Yes, but with the problems and errors in it, I WILL ONLY LIKE IT AS A FRIEND.

Which is sad, because I had hoped this would be the class I could marry.

BUT YOU HURT ME BAD CYBORG! YOU HURT ME BAD!

Hey Dudemaster.

I haven't seen the final piece yet, but let me see if I can clarify a couple of things which certainly appear to be errata.

Looking at save progression in my final turnover to Jason, it seems like between a lot of passing the document around my save table got worked, and badly. My intention was to give the class a save progression similar to the alchemist. That was my intention.

The DC should all be + "relevant" ability modifier. Originally I was going to tie specific abilities to specific ability scores, but I found that a little clunky as I was going forward and trying to make it more of a pick your powers type of thing.

Cyborgs should only be able to dump a number of nanite charges into power equal to their character level, so a first level character can only do 1d6 damage. That isn't explicit in the explanation of the nanite matrix description and it should be.

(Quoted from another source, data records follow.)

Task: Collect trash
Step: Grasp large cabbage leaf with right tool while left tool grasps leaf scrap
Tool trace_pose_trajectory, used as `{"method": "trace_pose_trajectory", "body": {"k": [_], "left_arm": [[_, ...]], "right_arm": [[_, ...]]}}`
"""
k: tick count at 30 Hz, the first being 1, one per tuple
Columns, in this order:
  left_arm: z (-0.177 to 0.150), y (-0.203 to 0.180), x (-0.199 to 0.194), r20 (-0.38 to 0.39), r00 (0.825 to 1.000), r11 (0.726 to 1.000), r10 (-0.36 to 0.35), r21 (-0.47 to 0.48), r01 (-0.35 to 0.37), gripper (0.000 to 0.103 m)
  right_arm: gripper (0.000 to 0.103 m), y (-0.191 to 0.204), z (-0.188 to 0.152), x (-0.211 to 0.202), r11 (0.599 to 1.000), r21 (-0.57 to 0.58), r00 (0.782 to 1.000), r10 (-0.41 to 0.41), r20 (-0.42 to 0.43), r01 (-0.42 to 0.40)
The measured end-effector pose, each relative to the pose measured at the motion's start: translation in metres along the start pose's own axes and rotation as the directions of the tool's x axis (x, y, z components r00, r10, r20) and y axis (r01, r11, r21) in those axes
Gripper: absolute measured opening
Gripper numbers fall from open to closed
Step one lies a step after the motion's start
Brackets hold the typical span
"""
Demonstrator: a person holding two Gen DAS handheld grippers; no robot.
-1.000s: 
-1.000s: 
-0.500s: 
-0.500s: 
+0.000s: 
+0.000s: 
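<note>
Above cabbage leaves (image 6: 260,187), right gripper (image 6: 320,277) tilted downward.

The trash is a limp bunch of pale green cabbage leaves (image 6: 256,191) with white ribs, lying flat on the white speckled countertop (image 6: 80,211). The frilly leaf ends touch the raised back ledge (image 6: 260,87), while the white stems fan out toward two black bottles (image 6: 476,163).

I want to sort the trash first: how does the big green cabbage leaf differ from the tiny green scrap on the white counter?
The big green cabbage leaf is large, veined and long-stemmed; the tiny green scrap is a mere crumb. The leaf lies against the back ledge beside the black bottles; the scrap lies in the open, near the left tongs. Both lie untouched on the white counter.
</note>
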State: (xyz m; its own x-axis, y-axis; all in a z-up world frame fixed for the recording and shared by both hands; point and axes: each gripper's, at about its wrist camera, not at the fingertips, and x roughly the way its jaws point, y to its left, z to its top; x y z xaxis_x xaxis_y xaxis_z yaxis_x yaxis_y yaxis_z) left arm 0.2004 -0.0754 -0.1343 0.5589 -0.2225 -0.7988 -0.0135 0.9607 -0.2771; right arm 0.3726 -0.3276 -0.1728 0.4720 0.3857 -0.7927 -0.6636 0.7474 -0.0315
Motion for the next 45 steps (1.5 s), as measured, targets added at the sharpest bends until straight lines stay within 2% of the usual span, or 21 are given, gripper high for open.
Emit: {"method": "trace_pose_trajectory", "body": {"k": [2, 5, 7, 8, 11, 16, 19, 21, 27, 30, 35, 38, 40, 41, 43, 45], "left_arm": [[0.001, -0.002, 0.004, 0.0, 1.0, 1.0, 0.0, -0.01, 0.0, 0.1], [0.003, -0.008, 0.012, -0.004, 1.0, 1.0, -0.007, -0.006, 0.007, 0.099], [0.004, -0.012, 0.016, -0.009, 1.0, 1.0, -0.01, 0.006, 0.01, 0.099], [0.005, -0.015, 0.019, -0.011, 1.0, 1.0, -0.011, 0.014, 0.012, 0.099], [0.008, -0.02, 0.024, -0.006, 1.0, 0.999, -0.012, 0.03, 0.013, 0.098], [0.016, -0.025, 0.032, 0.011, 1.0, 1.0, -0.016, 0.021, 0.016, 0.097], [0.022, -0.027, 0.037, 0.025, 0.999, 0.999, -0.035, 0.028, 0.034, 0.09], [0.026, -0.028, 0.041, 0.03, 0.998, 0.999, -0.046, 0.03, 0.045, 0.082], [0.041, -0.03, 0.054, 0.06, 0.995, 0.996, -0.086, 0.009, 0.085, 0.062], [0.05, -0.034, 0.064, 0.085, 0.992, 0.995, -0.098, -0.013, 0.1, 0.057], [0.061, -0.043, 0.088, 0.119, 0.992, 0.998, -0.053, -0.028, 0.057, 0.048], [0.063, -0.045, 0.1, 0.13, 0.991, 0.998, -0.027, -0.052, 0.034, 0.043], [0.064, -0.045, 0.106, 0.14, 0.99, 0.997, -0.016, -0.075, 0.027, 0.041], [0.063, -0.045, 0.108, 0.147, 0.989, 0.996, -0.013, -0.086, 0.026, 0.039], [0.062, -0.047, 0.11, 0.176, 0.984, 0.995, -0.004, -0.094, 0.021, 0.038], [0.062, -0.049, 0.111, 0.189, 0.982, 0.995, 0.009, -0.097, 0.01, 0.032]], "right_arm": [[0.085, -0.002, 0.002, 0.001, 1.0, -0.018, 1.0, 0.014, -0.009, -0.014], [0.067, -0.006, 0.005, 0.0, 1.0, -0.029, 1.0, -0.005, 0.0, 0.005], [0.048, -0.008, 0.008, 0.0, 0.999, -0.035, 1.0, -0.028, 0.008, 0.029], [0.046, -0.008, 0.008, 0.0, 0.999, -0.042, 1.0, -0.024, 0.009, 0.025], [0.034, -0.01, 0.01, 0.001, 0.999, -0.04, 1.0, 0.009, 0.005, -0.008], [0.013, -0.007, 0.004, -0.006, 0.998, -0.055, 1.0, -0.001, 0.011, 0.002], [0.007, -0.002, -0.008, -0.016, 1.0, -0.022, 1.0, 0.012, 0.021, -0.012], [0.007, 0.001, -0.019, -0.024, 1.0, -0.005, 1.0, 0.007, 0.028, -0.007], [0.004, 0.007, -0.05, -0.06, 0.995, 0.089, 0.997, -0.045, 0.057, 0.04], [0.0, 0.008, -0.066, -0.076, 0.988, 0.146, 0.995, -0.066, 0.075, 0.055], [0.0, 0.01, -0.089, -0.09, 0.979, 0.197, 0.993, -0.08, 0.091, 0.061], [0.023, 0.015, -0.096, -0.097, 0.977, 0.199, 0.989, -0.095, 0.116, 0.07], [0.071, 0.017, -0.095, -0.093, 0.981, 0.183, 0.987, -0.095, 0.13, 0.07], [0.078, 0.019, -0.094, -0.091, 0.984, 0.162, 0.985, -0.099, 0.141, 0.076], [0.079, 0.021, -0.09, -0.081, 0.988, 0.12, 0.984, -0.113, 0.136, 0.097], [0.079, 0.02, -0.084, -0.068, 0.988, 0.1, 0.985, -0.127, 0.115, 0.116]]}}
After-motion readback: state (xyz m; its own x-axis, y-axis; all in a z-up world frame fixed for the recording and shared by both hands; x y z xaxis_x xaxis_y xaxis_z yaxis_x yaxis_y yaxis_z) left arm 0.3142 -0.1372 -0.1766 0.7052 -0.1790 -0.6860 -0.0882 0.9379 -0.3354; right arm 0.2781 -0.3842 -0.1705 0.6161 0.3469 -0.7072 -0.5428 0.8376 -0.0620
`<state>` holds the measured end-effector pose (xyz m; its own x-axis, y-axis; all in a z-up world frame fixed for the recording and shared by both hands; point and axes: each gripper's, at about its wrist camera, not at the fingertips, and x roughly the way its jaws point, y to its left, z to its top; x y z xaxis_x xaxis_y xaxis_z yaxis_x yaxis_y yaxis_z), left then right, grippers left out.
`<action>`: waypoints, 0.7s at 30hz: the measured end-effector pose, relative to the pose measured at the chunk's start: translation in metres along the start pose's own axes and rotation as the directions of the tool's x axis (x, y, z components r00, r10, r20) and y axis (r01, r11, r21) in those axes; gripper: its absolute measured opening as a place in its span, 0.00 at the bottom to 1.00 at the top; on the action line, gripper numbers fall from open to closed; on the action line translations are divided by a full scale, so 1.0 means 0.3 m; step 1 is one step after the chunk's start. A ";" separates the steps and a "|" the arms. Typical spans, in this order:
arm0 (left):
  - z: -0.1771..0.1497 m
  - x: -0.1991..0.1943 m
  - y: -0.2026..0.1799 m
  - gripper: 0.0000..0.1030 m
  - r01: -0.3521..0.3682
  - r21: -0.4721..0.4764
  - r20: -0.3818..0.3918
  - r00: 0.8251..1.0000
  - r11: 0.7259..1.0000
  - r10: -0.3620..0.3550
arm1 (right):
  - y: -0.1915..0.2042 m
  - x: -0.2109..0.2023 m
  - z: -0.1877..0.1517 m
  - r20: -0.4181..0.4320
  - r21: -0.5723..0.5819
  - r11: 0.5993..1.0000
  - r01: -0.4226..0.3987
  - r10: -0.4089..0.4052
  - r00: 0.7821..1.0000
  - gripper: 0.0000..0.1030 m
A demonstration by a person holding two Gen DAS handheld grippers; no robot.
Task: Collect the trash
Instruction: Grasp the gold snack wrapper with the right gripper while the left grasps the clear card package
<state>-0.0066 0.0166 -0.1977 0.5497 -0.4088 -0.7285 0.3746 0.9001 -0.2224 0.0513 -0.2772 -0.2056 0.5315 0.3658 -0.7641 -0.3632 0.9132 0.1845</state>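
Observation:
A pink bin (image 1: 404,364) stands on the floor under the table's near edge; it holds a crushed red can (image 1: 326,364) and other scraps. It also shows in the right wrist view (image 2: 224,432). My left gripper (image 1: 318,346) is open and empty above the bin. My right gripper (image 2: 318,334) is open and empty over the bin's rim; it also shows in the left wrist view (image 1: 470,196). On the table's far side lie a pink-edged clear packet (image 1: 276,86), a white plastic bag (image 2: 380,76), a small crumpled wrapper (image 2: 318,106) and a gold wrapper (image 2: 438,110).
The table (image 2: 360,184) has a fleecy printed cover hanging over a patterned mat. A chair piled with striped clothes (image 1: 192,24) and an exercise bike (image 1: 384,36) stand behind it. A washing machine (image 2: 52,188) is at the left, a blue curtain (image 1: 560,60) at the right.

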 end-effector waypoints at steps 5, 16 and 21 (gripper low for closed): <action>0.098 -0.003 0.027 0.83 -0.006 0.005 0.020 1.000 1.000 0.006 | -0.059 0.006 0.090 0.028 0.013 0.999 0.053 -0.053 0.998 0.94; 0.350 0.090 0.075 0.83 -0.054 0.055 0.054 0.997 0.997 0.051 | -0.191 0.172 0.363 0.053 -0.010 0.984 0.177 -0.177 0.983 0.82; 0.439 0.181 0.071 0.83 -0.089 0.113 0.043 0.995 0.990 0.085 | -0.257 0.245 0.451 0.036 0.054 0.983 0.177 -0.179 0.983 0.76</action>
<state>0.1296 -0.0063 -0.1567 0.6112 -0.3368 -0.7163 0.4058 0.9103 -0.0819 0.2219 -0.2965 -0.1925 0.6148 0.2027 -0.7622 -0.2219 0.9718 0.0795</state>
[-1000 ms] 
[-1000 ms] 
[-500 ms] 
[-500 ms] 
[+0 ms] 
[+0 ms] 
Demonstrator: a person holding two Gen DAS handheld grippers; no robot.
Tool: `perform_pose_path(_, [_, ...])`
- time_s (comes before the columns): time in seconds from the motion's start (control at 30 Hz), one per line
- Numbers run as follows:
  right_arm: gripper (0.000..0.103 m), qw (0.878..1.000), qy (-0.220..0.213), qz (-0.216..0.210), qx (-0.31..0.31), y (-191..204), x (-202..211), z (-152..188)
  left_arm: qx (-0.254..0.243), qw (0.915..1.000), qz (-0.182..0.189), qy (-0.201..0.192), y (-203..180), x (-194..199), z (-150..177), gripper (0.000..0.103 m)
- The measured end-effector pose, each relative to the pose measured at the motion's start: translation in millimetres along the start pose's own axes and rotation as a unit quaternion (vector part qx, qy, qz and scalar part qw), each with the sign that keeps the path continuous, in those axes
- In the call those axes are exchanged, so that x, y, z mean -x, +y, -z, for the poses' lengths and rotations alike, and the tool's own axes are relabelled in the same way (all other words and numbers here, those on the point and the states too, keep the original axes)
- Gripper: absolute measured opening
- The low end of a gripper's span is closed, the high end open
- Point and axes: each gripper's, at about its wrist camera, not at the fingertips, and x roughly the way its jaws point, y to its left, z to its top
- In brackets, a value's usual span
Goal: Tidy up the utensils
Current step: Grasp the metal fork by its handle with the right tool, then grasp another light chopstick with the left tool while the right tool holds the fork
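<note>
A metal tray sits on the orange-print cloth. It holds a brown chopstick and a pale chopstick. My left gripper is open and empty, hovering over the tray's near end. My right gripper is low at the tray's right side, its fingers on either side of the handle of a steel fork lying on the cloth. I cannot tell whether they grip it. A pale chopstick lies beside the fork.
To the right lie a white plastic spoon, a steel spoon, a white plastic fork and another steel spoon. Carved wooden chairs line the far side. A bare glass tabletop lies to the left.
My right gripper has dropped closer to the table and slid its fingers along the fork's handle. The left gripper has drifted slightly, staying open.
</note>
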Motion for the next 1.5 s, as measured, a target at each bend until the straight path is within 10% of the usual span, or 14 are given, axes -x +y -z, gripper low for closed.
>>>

Lastly, yes the hour recharge is too long. That's a mistake as well, originally I wasn't going to have the matrix power up and power down for 8 hours (like regaining spells), so the hour was intended to limit that, but after play testing I was not happy with that and I was going to change the times to either 1d4 rounds or 1 minute. I totally forgot to make that change in the final turnover because I hadn't decided on the change yet. Being as I expect to change it now, I'm open for suggestions.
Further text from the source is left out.